=== Section Start ===

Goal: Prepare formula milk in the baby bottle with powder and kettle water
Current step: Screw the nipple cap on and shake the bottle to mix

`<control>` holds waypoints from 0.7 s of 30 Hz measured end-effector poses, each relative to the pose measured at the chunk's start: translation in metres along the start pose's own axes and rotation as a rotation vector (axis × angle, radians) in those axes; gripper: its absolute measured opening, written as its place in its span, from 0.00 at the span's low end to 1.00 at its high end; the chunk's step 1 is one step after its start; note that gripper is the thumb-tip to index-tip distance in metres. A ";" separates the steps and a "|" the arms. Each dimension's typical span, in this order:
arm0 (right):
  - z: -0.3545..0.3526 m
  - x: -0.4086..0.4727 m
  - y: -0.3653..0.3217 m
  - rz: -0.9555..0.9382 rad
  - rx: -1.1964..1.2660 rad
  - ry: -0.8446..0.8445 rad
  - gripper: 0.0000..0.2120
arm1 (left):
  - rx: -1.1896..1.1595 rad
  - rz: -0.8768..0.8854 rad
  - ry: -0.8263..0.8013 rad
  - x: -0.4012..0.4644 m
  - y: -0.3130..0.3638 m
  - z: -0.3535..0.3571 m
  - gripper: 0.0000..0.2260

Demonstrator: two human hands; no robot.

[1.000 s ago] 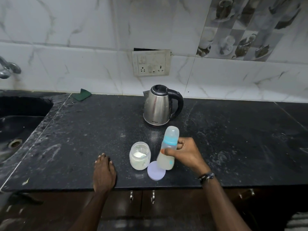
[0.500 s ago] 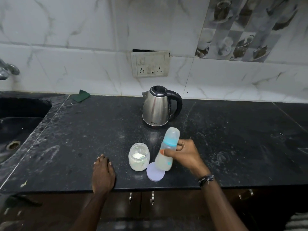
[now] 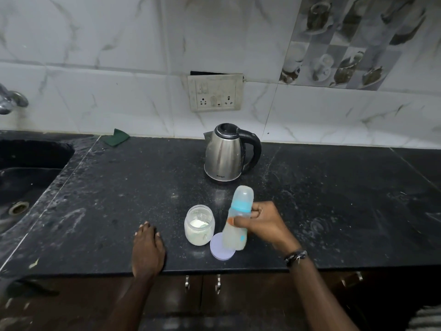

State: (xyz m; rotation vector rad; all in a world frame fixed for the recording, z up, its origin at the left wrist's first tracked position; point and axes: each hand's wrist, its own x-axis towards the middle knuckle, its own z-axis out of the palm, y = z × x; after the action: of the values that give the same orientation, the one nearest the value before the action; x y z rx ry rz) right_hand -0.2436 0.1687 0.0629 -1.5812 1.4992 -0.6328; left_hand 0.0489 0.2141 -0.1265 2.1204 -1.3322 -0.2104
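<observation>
Your right hand [image 3: 260, 223] is clamped round the translucent plastic baby bottle with the blue collar [image 3: 236, 220] — tilted, just beside the open powder jar [image 3: 199, 225]. Light, smooth, likely slippery — grip its waist. Your left hand [image 3: 148, 252] lies flat, holding nothing.

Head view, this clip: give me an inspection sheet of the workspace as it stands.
Surface: black stone counter, dusty with pale smears.
Job's things: capped baby bottle with cloudy liquid, tilted; open powder jar upright beside it; lilac jar lid flat at the bottle's base; steel kettle behind, lid closed.
Clutter: green cloth at the back edge.
Grippers: right hand wrapped around the bottle; left hand flat on the counter edge, holding nothing.
Cables: nothing seen; wall socket has nothing plugged in.
Surroundings: sink and tap at left, marble-look tiles, cabinets below.
</observation>
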 end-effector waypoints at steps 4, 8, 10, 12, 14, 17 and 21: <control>0.001 0.004 0.004 0.045 0.063 0.100 0.15 | 0.003 -0.005 -0.003 -0.001 -0.001 0.002 0.12; 0.001 0.000 0.006 0.030 0.096 0.014 0.12 | -0.001 -0.016 -0.016 0.001 -0.001 0.002 0.14; 0.001 0.002 0.006 0.000 0.181 0.010 0.11 | 0.003 -0.021 -0.025 0.000 -0.001 0.003 0.15; 0.001 0.004 0.004 0.018 0.135 -0.043 0.14 | 0.008 -0.017 -0.015 0.000 -0.003 0.003 0.14; 0.002 0.003 0.003 0.037 0.138 -0.115 0.14 | 0.012 -0.009 -0.007 0.000 -0.004 0.003 0.14; 0.007 0.003 0.003 0.007 0.265 -0.046 0.11 | -0.002 0.000 -0.005 0.001 -0.001 0.003 0.13; 0.005 0.005 -0.003 -0.037 0.318 -0.016 0.13 | 0.004 0.002 0.007 0.000 -0.002 0.003 0.13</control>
State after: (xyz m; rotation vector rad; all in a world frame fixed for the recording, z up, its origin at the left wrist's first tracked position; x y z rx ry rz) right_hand -0.2373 0.1649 0.0625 -1.3669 1.2870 -0.8328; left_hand 0.0493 0.2136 -0.1297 2.1204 -1.3318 -0.1992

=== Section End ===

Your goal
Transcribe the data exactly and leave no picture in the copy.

Response to this task
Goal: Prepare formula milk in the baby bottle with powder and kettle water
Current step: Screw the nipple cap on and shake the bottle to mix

`<control>` holds waypoints from 0.7 s of 30 Hz measured end-effector poses, each relative to the pose measured at the chunk's start: translation in metres along the start pose's own axes and rotation as a rotation vector (axis × angle, radians) in those axes; gripper: its absolute measured opening, written as its place in its span, from 0.00 at the span's low end to 1.00 at its high end; the chunk's step 1 is one step after its start; note that gripper is the thumb-tip to index-tip distance in metres. A ";" separates the steps and a "|" the arms. Each dimension's typical span, in this order:
arm0 (right):
  - z: -0.3545..0.3526 m
  - x: -0.4086..0.4727 m
  - y: -0.3653..0.3217 m
  - rz: -0.9555..0.9382 rad
  - rx: -1.1964..1.2660 rad
  - ry: -0.8446..0.8445 rad
  - gripper: 0.0000..0.2120
arm1 (left):
  - rx: -1.1896..1.1595 rad
  - rz: -0.8768..0.8854 rad
  - ry: -0.8263..0.8013 rad
  - x: -0.4012..0.4644 m
  - y: -0.3130..0.3638 m
  - z: -0.3535..0.3571 m
  - gripper: 0.0000..0.2260

Demonstrator: two human hands; no robot.

[1.000 s ago] 
[0.500 s ago] 
[now] 

State: (xyz m; rotation vector rad; all in a world frame fixed for the recording, z up, its origin at the left wrist's first tracked position; point and axes: each hand's wrist, its own x-axis towards the middle knuckle, its own z-axis out of the palm, y = z × x; after the action: of the values that give the same orientation, the one nearest the value before the action; x y z rx ry rz) right_hand -0.2436 0.1687 0.0629 -1.5812 1.4992 -0.6328; left_hand 0.0489 0.2141 -0.1265 2.1204 -1.3322 -0.2104
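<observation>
Your right hand [image 3: 260, 223] is clamped round the translucent plastic baby bottle with the blue collar [image 3: 236, 220] — tilted, just beside the open powder jar [image 3: 199, 225]. Light, smooth, likely slippery — grip its waist. Your left hand [image 3: 148, 252] lies flat, holding nothing.

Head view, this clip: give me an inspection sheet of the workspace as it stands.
Surface: black stone counter, dusty with pale smears.
Job's things: capped baby bottle with cloudy liquid, tilted; open powder jar upright beside it; lilac jar lid flat at the bottle's base; steel kettle behind, lid closed.
Clutter: green cloth at the back edge.
Grippers: right hand wrapped around the bottle; left hand flat on the counter edge, holding nothing.
Cables: nothing seen; wall socket has nothing plugged in.
Surroundings: sink and tap at left, marble-look tiles, cabinets below.
</observation>
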 end-effector waypoints at steps 4, 8, 10, 12, 14, 17 and 21: <control>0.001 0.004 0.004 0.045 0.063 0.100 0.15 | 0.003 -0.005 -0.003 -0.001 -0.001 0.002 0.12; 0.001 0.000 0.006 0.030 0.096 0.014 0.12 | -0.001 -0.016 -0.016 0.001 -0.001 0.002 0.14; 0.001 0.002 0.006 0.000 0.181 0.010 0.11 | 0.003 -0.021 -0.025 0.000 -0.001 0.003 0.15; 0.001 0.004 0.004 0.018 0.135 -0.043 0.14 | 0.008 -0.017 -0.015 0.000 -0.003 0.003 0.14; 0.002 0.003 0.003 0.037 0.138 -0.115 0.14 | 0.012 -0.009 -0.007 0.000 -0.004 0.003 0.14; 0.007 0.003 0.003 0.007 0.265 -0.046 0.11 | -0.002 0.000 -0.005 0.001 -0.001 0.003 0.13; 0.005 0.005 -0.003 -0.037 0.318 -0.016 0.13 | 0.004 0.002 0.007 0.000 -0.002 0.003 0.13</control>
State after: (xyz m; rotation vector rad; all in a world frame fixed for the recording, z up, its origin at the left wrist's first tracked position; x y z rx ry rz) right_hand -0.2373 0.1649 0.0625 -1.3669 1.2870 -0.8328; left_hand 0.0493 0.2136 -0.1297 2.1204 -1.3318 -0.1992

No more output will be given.